Bought a small short range EV for my commute, then my wife started driving the EV for all her local trips, and the gas car sat in the driveway. Two years later bought a Tesla and went full EV.
I saw the Mini! It's cool in theory as a commuter car, but with the ~110 to 120 mile range, it's not enough for the summer commute I mentioned. My wife and I will drive separately to the shore areas so she can have a car while I'm at work and I can go to work from the shore. It would be a better candidate if it was closer to the 200 mile range mark. The price point of this is in the high teens after all the incentives - we're looking at a great price but not a functional car. Kind of like the original Nissan Leaf - they only went like 80 miles but you could get them for the low teens thanks to rebates and such.
Bluntly, anyone who buys an AWD or 4WD vehicle for "safety" and omits using winter tires and finds all season tires OK does NOT need to worry about the supposed handling, road holding or other winter driving elements.
Any Tesla RWD or AWD with pure winter tires will run rings around anything (any car) on all seasons.
All seasons are laughably bad in winter conditions in comparison to pure winter tires, and anyone here posting detailed driving considerations of Subaru vs Tesla is missing the fundamental point, the OP has no need for anything like the superior road handling, he just needs to put winter tires on whatever he ends up buying, and be far safer than his current situation.
I don't disagree with you that winter tires are better. You're totally correct. I'm saying from my experience I've never had an issue running all seasons, and while it may not be the safest option, I can only speak to what I know from my own experience. The all-weather tires are a step up from all seasons, and the dedicated winter tire is a step up from that. The benefit to the all winters is that you can run them year round and not worry about the tire melting in the warmer months.
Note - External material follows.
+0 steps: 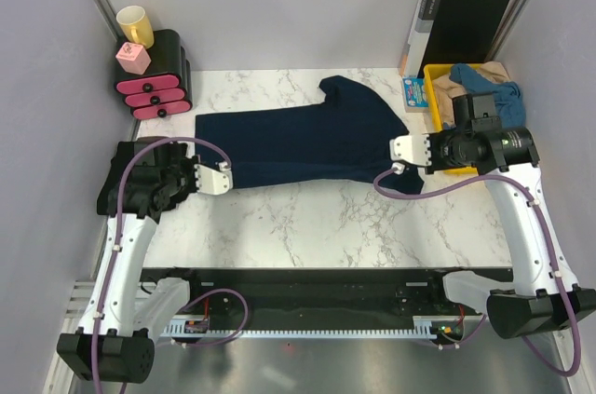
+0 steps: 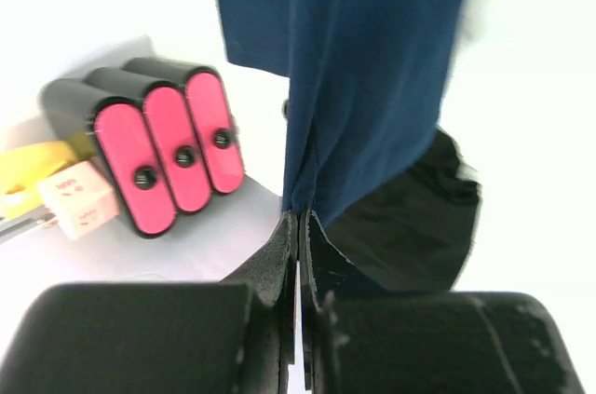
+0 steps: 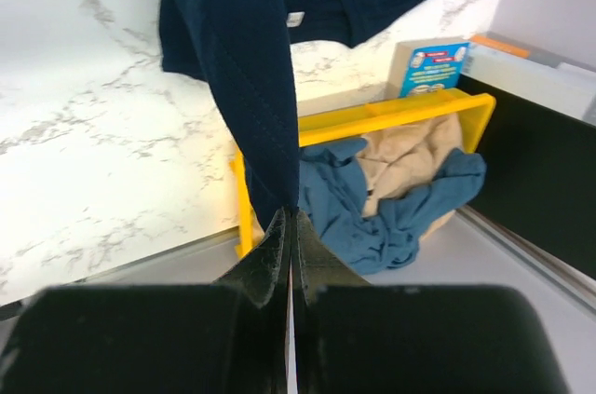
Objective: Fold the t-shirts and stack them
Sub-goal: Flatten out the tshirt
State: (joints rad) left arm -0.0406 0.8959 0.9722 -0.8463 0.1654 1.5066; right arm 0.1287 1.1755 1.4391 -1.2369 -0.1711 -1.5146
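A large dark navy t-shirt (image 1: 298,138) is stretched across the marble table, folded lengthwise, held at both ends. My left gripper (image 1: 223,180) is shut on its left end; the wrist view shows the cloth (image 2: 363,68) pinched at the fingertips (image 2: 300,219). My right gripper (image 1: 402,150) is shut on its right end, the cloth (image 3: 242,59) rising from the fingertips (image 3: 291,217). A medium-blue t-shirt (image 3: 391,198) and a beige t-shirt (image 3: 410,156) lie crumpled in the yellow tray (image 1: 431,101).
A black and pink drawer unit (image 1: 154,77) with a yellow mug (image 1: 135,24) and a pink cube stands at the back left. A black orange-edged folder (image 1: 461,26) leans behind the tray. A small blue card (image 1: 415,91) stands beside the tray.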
You're also correct that I don't need a car that can bring me super high performance or driving. I'm never going to track it or offroad it. I drive in snow during the winter months but because I'm suburban and close to a major city, they plow everything quickly. There are certainly a lot of FWD cars around and they manage as well.
more seriously, your analysis seemed fairly complete from a practicality and financial perspective but what about leaving your kids a healthier planet?
environmental considerations aside I bet if you got the Y you’d only wonder Y you didn’t go electric sooner.
Yeah, this is definitely part of it. Basically if I didn't save any money long term with an EV it still wouldn't be a waste to me. I like the technology and how the car gets smarter as time goes on with the neural net, as well as the updates that change everything.
A great example is my wife's 2016 Honda Pilot. It has no CarPlay. CarPlay was introduced in 2017 which is the same "generation" of Honda Pilot but I can't add it.... unless I buy a 2017 or newer Honda Pilot. Nope.